Le point de départ est le constat que « les représentations sexistes saturent la publicité, la télévision et le cinéma. Le jeu vidéo ne fait pas exception », explique à l’AFP Laurent Bègue, directeur de la Maison des Sciences de l’Homme Alpes (CNRS/Université Grenoble Alpes).

« Les analyses de contenu montrent que dans les jeux à succès, les femmes y sont sous-représentées, ont des rôles passifs, sont des princesses à sauver ou des objets de conquête dont le rôle est secondaire et l’apparence sexualisée », détaille le chercheur. « Les hommes y sont souvent actifs, armés et musclés ».

Des expérimentations ont montré que la pratique de quelques minutes de certains jeux vidéo augmentait les stéréotypes de genre et le sexisme, mais jusqu’à présent, il n’existait pas d’enquête de grande envergure auprès d’adolescents sur le sujet.

Avec ses co-auteurs, Elisa Sarda, Sebastian Roché et Clémentine Bry (Université Grenoble Alpes, Université de Savoie) et Douglas A. Gentile (Iowa State University), Laurent Bègue a mené une enquête auprès de 13.520 jeunes français de Grenoble et Lyon, âgés de 11 à 19 ans, issus de 127 établissements scolaires.

L’étude a mis en relation le temps hebdomadaire de jeu et l’adhésion à une vision sexiste selon laquelle « le rôle de la femme est essentiellement de faire et d’élever des enfants ».

Les résultats ont montré que plus le temps de jeu augmentait, plus l’attitude sexiste était prononcée. Selon Laurent Bègue, « le lien est statistiquement significatif, mais son poids reste limité ».

Les analyses ont confirmé par ailleurs que « l’adhésion religieuse, était également prédictive d’attitudes sexistes chez les adolescents, et ce dans une plus grande mesure », ajoute le psychologue social. « Le poids de la télévision était en revanche inférieur à celui du jeu vidéo ».

Pour les auteurs, l’univers numérique reflète, et peut-être cultive, les stéréotypes de genre de manière évidente.

« La modernité du support n’est pas un gage de sa modernité en termes d’égalité homme-femme ! », souligne M. Bègue.

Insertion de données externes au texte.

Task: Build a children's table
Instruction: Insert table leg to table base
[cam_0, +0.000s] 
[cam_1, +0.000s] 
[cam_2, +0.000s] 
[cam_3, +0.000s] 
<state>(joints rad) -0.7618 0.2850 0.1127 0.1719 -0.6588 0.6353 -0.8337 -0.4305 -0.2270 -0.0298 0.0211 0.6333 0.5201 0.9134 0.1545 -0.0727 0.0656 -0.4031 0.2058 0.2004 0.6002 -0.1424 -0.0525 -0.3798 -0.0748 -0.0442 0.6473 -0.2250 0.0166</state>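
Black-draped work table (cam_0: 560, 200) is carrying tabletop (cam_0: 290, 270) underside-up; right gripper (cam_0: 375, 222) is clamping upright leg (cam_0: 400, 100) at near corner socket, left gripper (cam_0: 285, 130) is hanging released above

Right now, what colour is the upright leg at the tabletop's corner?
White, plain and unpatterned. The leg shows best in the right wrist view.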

Certes, il serait « injuste de limiter le monde du jeu vidéo, d’une grande diversité, à ceux qui ont le plus de succès et qui versent dans la caricature des genres ». Mais « l’industrie des jeux vidéo pourrait s’efforcer de ne pas enfermer les individus dans des rôles stéréotypés. Et c’est vrai aussi pour les hommes ! », estime le chercheur, selon qui « ces rôles rigides ne facilitent pas l’innovation sociale ».